We put on the one channel an antenna receives here the first night we arrived in Big Podunk, TX. The big story was a disease infecting one local horse breeder’s stock. The rest was mostly road closures/construction. The message was pretty much - want news? Move to Houston!

I agree when I travel, it’s wierd seeing other local newscasters. I’ve become most accustomed to Detroit’s and Chicago’s, so I’m used to fairly sophisticated broadcasts. When I was in Lawrence, KS for work a couple years ago, it seemed almost every on-air personality was on par with that poor guy in the clip.

By the way, when the guy in the clip finally delivered the titular line (“Boom goes the dynamite!”), I felt like someone actually punched me in the gut-- it was so horrible!

Worst Damn Sports Show, Period! :smiley:

I’m from Boston, so that’s my standard. It’s good, although the old UPN affiliate was a little lame. Chicago always seemed fine, although I could never get over the late night news at 9. I couldn’t watch the local stations out of Sacramento when I live in Davis. It was awful in comparison.

Wichita?!

I worked in Wichita television for a number of years (production), and always thought the whole lot rather pedestrian (though it made for some great Christmas tapes). But then, I saw little or nothing of what our “peer group” was doing, so maybe this is a case of the mundane being exceptional.

Steve Doocey and Gregg Jarrett of Fox News both worked in Wichita. 'Nuf said.

When we first moved here to Las Vegas, we thought, “Geez, what terrible drivers they have here!” This was because every newscast seemed to cover nothing but auto accidents. Then it dawned on us - there really wasn’t much other news to cover here.

Since then the city has grown and now, sadly, Las Vegas has the same numbers of murders, robberies, political scandals and other “big city” news items to cover.

The newscasts are actually pretty good, but of late they seemed to have either fired or moved almost every newscaster on every station in the past few weeks!
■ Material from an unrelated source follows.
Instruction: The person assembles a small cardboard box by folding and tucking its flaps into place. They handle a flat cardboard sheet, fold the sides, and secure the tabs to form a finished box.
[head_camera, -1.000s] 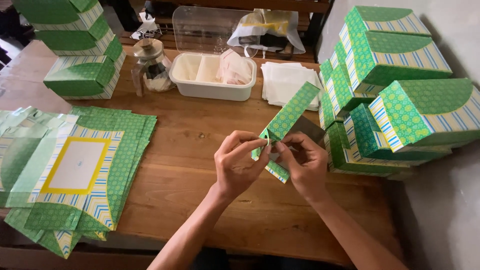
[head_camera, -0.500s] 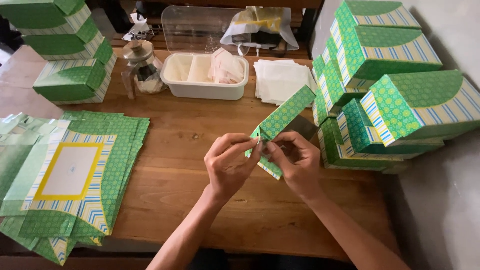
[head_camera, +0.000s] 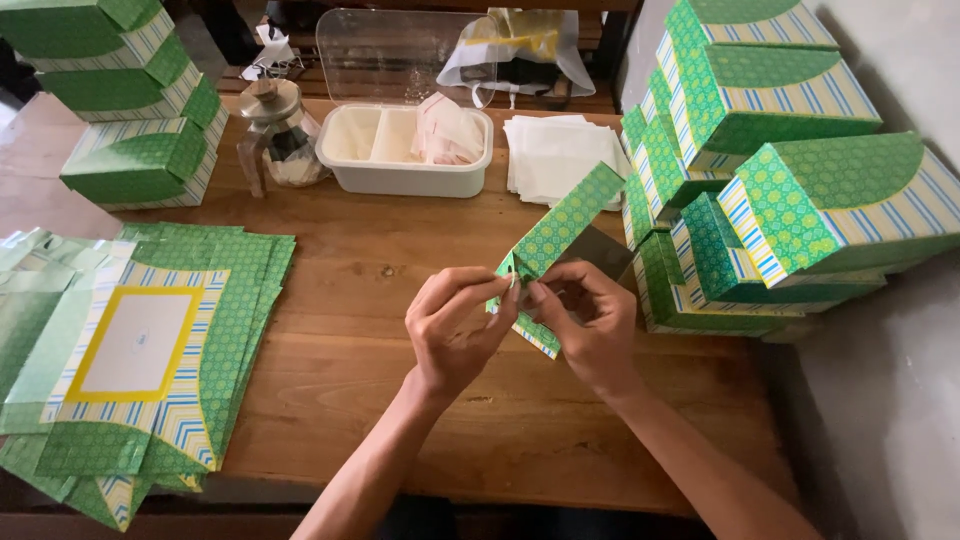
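Two bare forearms and hands (head_camera: 455, 335), sleeveless to the frame edge, without rings or watch

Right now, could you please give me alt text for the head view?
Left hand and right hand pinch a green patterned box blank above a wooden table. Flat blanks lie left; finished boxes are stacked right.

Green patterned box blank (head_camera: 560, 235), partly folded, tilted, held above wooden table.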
Not quite sure the reasons, but few of the “older” newscasters are still in the same time slots.

Still, compared to LA, the Las Vegas newscasts are just as good if not better.

Germany has gotten better, but in the old days, they had to be the most boring newscasts in the world. Their national newscasts consisted of one talking head, speaking in a monotone, with the occasional picture (not film clip) of some news event. They could have announced the impending end of the world and it still would have put you to sleep.